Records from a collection
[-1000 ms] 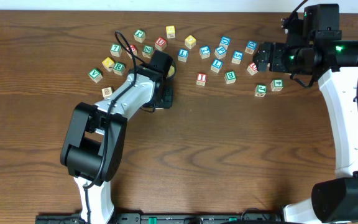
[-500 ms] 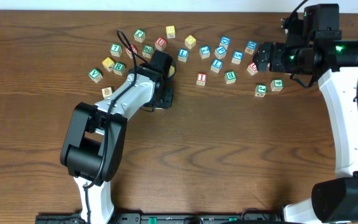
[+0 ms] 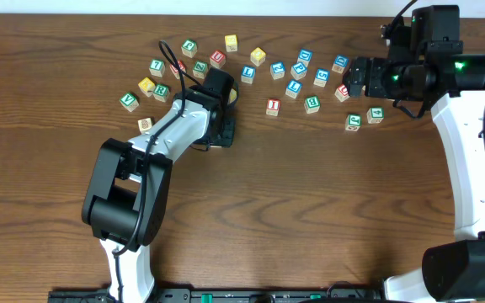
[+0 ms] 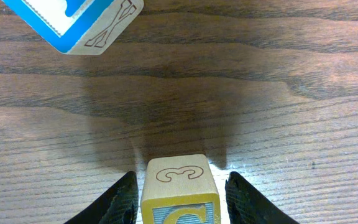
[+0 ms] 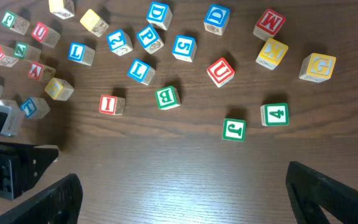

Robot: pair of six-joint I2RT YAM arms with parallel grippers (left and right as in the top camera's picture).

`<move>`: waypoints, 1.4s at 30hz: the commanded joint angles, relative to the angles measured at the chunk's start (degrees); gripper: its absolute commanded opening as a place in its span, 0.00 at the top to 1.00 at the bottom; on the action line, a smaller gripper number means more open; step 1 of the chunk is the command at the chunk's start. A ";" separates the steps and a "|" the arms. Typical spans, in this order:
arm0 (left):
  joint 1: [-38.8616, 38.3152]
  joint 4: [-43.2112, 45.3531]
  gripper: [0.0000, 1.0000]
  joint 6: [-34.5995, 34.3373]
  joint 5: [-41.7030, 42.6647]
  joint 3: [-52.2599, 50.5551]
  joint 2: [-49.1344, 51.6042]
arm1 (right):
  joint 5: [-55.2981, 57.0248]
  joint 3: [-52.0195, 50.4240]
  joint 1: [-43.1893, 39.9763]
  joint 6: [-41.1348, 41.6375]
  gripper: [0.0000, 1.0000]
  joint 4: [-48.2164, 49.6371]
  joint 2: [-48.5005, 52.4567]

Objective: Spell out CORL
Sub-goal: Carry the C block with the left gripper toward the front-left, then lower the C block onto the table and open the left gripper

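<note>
C cube point(image 4: 179, 186) sat on the table point(image 4: 260, 93), "3" face up and yellow C face toward the left wrist cam, right between the left gripper point(image 4: 180, 180) fingers point(image 4: 114, 202). Fingers were apart: one on each side of the cube, a thin gap showing on both sides, so not clamped as far as that view showed. Cube lay square to the jaws, flat faces toward each pad and centred. A cube has no long axis, so only that squareness matters. Judging from this, a straight close would catch it cleanly w/o twisting, and a straight pull-back would clear it. Which one was due I can't tell. Ahead of the fingers and off to the left was a blue cube point(image 4: 73, 22), well apart from the C. Overhead, the C spot was on bare wood at the lower edge of the scatter, mostly hidden by the left arm. R cube point(image 3: 189, 46) lay up-left of it in the scatter, two yellow cubes point(image 3: 258, 55) further up, and two blue L cubes point(image 5: 140, 70) to its right. Right gripper point(image 5: 182, 193) hung over the right end of the scatter w/ jaws spread wide and nothing between them, far from the C. Left arm was clearly the one for the C, while the right looked better placed for an L
</note>
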 commanded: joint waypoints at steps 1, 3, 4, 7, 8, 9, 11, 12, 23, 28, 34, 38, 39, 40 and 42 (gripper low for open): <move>0.11 -0.39 0.54 -0.33 0.50 1.38 0.35 | 0.04 1.03 0.28 -0.20 0.01 0.17 0.13; 0.11 -0.70 0.53 -0.31 2.43 2.64 -0.39 | 0.20 1.03 0.28 -0.20 0.01 0.17 0.13; 0.11 -0.76 0.51 -0.33 3.28 3.26 -0.85 | 0.24 1.03 0.28 -0.20 0.01 0.17 0.13; 0.11 -0.90 0.49 -0.59 4.22 4.72 -2.93 | 0.24 1.03 0.28 -0.20 0.01 0.17 0.13; 0.11 -0.90 0.48 -0.74 4.22 5.11 -3.72 | 0.24 1.03 0.28 -0.20 0.01 0.17 0.13; 0.11 -0.92 0.47 -0.74 4.22 5.46 -4.59 | 0.24 1.03 0.28 -0.22 0.01 0.20 0.13; 0.26 -0.92 0.47 -0.74 4.20 5.70 -6.34 | 0.24 1.03 0.28 -0.22 0.01 0.24 0.13; 0.35 -0.98 0.46 -0.81 4.20 5.70 -7.28 | 0.24 1.03 0.28 -0.20 0.01 0.24 0.13; 6.47 -5.55 0.52 -1.33 3.74 5.68 -16.83 | 0.22 1.03 0.28 -0.20 0.01 0.52 0.13; 6.82 -6.47 0.53 0.83 3.82 3.43 -14.73 | 0.22 1.03 0.28 -0.20 0.01 0.57 0.13; 5.44 -5.99 0.55 3.39 3.06 2.84 -8.33 | 0.22 1.03 0.28 -0.20 0.01 1.01 0.13; 6.69 -5.79 0.71 3.37 -0.35 2.84 -4.70 | 0.22 1.03 0.28 -0.20 0.01 0.66 0.13; 7.23 -5.62 0.74 3.37 -0.37 2.84 -4.17 | 0.22 1.03 0.28 -0.20 0.01 0.57 0.13; 7.80 -5.55 0.76 3.37 -0.33 2.84 -3.76 | 0.22 1.03 0.28 -0.20 0.01 0.55 0.13; 8.85 -5.55 0.81 3.37 -0.33 2.84 -3.32 | 0.22 1.03 0.28 -0.20 0.01 0.57 0.13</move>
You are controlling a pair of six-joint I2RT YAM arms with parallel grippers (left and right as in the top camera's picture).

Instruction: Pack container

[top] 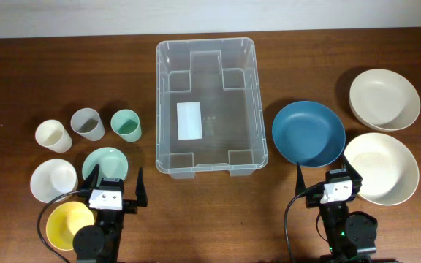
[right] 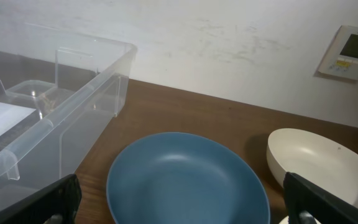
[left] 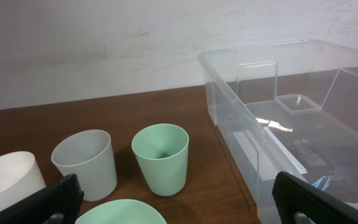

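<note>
**Empty Container Waits as Both Arms Hang Open Over a Crowd of Dishes**

The clear container (top: 229, 124) sits at the centre of the overhead view, nothing inside but a white label (top: 190, 120) on its floor. Empty, it looks light: a dish knocked against the rim could shove it across the wooden surface (top: 20, 73), and see-through walls are easy to misjudge on the way in.

Just beside its right-hand wall lies the blue plate (top: 308, 132), flat and shallow. Jaws coming down on it may scrape the surface or nudge the plate into the wall rather than catch its edge. Farther right in the frame, the two cream bowls (top: 384, 98) (top: 381, 167) look wide; pinched by the rim alone, either could tip and slip out.

Left of the container, the green cup (top: 126, 124), grey cup (top: 88, 123) and cream cup (top: 53, 135) stand close together, so a reach for one may topple its neighbour. The mint bowl (top: 105, 164), white bowl (top: 53, 179) and yellow bowl (top: 69, 224) crowd the lower left.

The left arm (top: 105, 196) and right arm (top: 340, 190) wait along the bottom edge, both sets of jaws spread wide and holding nothing. If the large bowls go in carelessly, floor space may run out before the cups fit.
</note>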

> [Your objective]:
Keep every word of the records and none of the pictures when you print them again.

> [Written answer]:
[-1000 ms] 
[-500 ms] 
[+0 ms] 
[+0 ms] 
[+0 ms] 

Robot: pair of six-joint I2RT YAM arms with parallel grippers (left and right as in the top camera's picture).

`<move>`: waypoints, 1.4s at 30hz: the commanded joint angles, relative to the angles measured at the chunk's start (degrees); gripper: its absolute commanded opening as a place in its span, 0.00 at the top to 1.00 at the bottom; on the action line, a smaller gripper number means more open; step 1 of the chunk is the command at the chunk's start. A ";" separates the steps and a "|" the arms. Typical spans, in this order:
arm0 (left):
  joint 1: [-38.8616, 38.3152]
  joint 4: [-43.2112, 45.3531]
  gripper: [0.0000, 1.0000]
  joint 6: [-34.5995, 34.3373]
  joint 5: [-41.7030, 42.6647]
  joint 3: [-52.2599, 50.5551]
  joint 2: [-49.1344, 51.6042]
arm1 (right):
  joint 5: [-55.2981, 57.0248]
  joint 3: [-52.0195, 50.4240]
  joint 1: [-43.1893, 39.9763]
  joint 6: [-41.1348, 41.6375]
  gripper: [0.0000, 1.0000]
  joint 4: [-48.2164, 49.6371]
  joint 2: [-48.5005, 52.4567]

Objective: Spell out CORL
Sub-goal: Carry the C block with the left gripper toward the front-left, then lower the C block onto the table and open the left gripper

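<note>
C cube point(image 4: 179, 186) sat on the table point(image 4: 260, 93), "3" face up and yellow C face toward the left wrist cam, right between the left gripper point(image 4: 180, 180) fingers point(image 4: 114, 202). Fingers were apart: one on each side of the cube, a thin gap showing on both sides, so not clamped as far as that view showed. Cube lay square to the jaws, flat faces toward each pad and centred. A cube has no long axis, so only that squareness matters. Judging from this, a straight close would catch it cleanly w/o twisting, and a straight pull-back would clear it. Which one was due I can't tell. Ahead of the fingers and off to the left was a blue cube point(image 4: 73, 22), well apart from the C. Overhead, the C spot was on bare wood at the lower edge of the scatter, mostly hidden by the left arm. R cube point(image 3: 189, 46) lay up-left of it in the scatter, two yellow cubes point(image 3: 258, 55) further up, and two blue L cubes point(image 5: 140, 70) to its right. Right gripper point(image 5: 182, 193) hung over the right end of the scatter w/ jaws spread wide and nothing between them, far from the C. Left arm was clearly the one for the C, while the right looked better placed for an L
</note>
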 commanded: joint waypoints at steps 1, 3, 4, 7, 8, 9, 11, 12, 23, 28, 34, 38, 39, 40 and 42 (gripper low for open): <move>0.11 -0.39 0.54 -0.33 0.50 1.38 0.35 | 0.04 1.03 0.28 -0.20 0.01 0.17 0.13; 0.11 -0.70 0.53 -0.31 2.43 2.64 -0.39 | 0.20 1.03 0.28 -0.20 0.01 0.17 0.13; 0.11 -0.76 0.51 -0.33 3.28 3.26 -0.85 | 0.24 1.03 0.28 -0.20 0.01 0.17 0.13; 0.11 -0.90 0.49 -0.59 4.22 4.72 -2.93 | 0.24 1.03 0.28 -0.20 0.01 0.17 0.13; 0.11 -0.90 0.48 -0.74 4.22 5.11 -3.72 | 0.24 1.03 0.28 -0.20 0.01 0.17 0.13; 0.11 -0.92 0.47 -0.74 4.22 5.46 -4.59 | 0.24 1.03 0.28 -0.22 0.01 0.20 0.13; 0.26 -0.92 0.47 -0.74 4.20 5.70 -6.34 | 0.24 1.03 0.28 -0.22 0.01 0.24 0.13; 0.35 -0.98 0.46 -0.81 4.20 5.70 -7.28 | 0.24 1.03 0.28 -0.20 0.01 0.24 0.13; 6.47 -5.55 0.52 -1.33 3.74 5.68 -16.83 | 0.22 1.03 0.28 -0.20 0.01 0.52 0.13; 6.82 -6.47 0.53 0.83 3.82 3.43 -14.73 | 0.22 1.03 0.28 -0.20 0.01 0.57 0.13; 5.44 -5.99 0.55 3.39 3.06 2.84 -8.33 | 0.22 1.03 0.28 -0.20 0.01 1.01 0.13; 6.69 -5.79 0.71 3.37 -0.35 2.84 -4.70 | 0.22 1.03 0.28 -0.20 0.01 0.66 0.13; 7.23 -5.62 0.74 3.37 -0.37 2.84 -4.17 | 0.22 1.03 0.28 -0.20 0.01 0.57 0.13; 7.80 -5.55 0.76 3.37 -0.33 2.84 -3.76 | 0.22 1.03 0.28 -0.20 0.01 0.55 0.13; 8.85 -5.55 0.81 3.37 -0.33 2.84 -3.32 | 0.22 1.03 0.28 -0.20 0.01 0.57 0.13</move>
You are controlling a pair of six-joint I2RT YAM arms with parallel grippers (left and right as in the top camera's picture).

Instruction: Pack container

[top] 
[right] 
[left] 

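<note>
**Empty Container Waits as Both Arms Hang Open Over a Crowd of Dishes**

The clear container (top: 229, 124) sits at the centre of the overhead view, nothing inside but a white label (top: 190, 120) on its floor. Empty, it looks light: a dish knocked against the rim could shove it across the wooden surface (top: 20, 73), and see-through walls are easy to misjudge on the way in.

Just beside its right-hand wall lies the blue plate (top: 308, 132), flat and shallow. Jaws coming down on it may scrape the surface or nudge the plate into the wall rather than catch its edge. Farther right in the frame, the two cream bowls (top: 384, 98) (top: 381, 167) look wide; pinched by the rim alone, either could tip and slip out.

Left of the container, the green cup (top: 126, 124), grey cup (top: 88, 123) and cream cup (top: 53, 135) stand close together, so a reach for one may topple its neighbour. The mint bowl (top: 105, 164), white bowl (top: 53, 179) and yellow bowl (top: 69, 224) crowd the lower left.

The left arm (top: 105, 196) and right arm (top: 340, 190) wait along the bottom edge, both sets of jaws spread wide and holding nothing. If the large bowls go in carelessly, floor space may run out before the cups fit.
</note>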

No more output will be given.